Plate To Pixel at Amazon | Amazon.com
Because there's fresh thyme in the soup, I made fresh croutons by slicing fresh French bread, brushing with olive oil & added a sprinkle of fresh thyme. Bake in hot oven 350*-400*. Keep an eye on it, turn over until the bread looks like this...
...get the picture? :-)
Tada! Yup...it's soup!!
As a side note, the recipe calls for 2 TBSP dry sherry to deglaze. White Zinfandel works just as well-but 2 TBSP? Hah! I actually pour in enough to cover the bottom of the pot...THEN deglaze!
I'm a happy cook...a little for the soup...a little for the chef!
And the cheese? Well it's freshly shredded Gruyere...and A LOT of it-Enough to cover your ramekin..and then some! Swiss works too...a combination of the two would be divine!
I throw a dash of red pepper on top of the cheese before I broil...Paprika works too.
For the broth, I use the brand BETTER THAN BOUILLON
For me it's the most flavorful without being overly salty...salt can kill a dish.
If you make this I'd love to hear from you. Please feel free to e-mail me if you have any questions.

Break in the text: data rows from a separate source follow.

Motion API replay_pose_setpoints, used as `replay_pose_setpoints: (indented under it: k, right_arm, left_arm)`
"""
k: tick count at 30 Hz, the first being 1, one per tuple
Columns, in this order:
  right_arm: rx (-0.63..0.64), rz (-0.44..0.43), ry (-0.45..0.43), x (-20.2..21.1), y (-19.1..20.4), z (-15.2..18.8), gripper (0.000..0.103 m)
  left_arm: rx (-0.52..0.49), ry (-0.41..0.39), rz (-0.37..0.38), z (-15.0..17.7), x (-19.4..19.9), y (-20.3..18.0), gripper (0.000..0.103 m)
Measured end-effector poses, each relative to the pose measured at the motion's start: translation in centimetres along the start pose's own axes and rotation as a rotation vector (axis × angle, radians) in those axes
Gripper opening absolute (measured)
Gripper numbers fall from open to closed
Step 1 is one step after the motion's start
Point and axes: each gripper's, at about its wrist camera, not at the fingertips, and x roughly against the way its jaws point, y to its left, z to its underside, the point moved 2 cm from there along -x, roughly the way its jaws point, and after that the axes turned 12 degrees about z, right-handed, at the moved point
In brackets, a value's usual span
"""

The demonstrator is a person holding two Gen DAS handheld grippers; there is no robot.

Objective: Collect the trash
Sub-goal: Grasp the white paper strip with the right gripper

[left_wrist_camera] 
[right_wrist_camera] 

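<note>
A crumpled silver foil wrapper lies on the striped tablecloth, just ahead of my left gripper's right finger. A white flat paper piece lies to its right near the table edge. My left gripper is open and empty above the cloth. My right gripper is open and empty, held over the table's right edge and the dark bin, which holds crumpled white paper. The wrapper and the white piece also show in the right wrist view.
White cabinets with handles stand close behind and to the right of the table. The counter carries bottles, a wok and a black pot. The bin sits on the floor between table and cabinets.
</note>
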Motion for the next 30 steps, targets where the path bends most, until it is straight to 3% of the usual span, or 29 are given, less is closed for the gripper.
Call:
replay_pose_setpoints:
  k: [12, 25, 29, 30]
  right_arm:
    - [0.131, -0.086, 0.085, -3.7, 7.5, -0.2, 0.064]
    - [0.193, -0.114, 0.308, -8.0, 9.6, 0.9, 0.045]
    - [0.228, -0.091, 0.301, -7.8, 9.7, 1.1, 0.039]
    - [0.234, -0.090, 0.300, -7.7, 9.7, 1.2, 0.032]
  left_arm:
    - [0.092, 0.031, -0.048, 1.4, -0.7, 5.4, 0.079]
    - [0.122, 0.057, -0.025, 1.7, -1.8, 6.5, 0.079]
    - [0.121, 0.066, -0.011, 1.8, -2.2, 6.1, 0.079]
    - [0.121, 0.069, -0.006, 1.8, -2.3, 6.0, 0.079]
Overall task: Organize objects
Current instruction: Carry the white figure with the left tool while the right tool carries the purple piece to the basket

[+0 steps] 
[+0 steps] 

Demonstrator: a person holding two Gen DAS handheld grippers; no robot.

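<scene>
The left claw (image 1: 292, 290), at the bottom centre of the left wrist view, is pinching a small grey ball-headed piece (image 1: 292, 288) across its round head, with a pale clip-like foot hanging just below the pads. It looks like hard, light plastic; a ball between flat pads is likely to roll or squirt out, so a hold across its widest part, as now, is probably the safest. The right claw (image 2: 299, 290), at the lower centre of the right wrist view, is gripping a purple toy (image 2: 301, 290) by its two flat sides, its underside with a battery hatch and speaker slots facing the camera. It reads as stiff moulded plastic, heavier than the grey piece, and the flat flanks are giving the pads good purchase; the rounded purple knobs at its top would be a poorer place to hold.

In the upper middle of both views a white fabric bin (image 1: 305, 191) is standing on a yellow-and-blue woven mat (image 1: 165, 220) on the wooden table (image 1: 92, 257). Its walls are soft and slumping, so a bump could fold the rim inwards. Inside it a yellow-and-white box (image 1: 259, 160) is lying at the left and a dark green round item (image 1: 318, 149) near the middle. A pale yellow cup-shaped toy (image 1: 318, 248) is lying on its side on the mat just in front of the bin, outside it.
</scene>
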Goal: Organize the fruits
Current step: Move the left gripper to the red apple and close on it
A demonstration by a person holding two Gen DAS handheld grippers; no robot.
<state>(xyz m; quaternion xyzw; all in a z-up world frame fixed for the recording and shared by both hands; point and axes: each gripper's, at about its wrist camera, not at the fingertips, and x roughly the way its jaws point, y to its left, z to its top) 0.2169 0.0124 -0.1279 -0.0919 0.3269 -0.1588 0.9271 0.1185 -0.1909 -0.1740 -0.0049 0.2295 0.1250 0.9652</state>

Now...
...Pour a glass of your favorite wine, slice up some extra bread to soak up the soup and enjoy your evening!
Happy Snapping
xo
Kelly
French Onion Soup
Melt:
2 T. unsalted butter
2 T. olive oil
Add; Stir in:
8 cups red onions, sliced(4-5)
1 tsp brown sugar
1-2 tsp minced garlic
Stir in:
1 T. all-purpose flour
Deglaze with; Add:
2 T. dry sherry
1 T. fresh lemon juice
1 t. Worcestershire
1 t. fresh thyme
1/2 t. paprika
1/2 t. sea salt
1/2 t. black pepper
Stir in; simmer
3 Cups chicken broth
3 Cups beef broth
Melt butter w/olive oil over medium heat in a stock pot.
Add the onions & stir to to coat (add more olive oil if you need to)
Cook, stirring occasionally, for 10 minutes. Stir in sugar & garlic; continue cooking for 15 minutes, stirring occasionally.
Stir in flour: cook 2 minutes. (don't burn the flour)
Deglaze w/sherry, scraping up the bits on the bottom of the pot. Add lemon juice, Worcestershire, & seasonings. Stir in broth & bring to a boil. reduce heat and simmer 20 minutes. Transfer soup to ramekins. Float cooled croutons on top of soup, fitting into ramekins. Cover croutons with cheese. Broil 4-6 inches from flame until cheese is bubbly. Enjoy!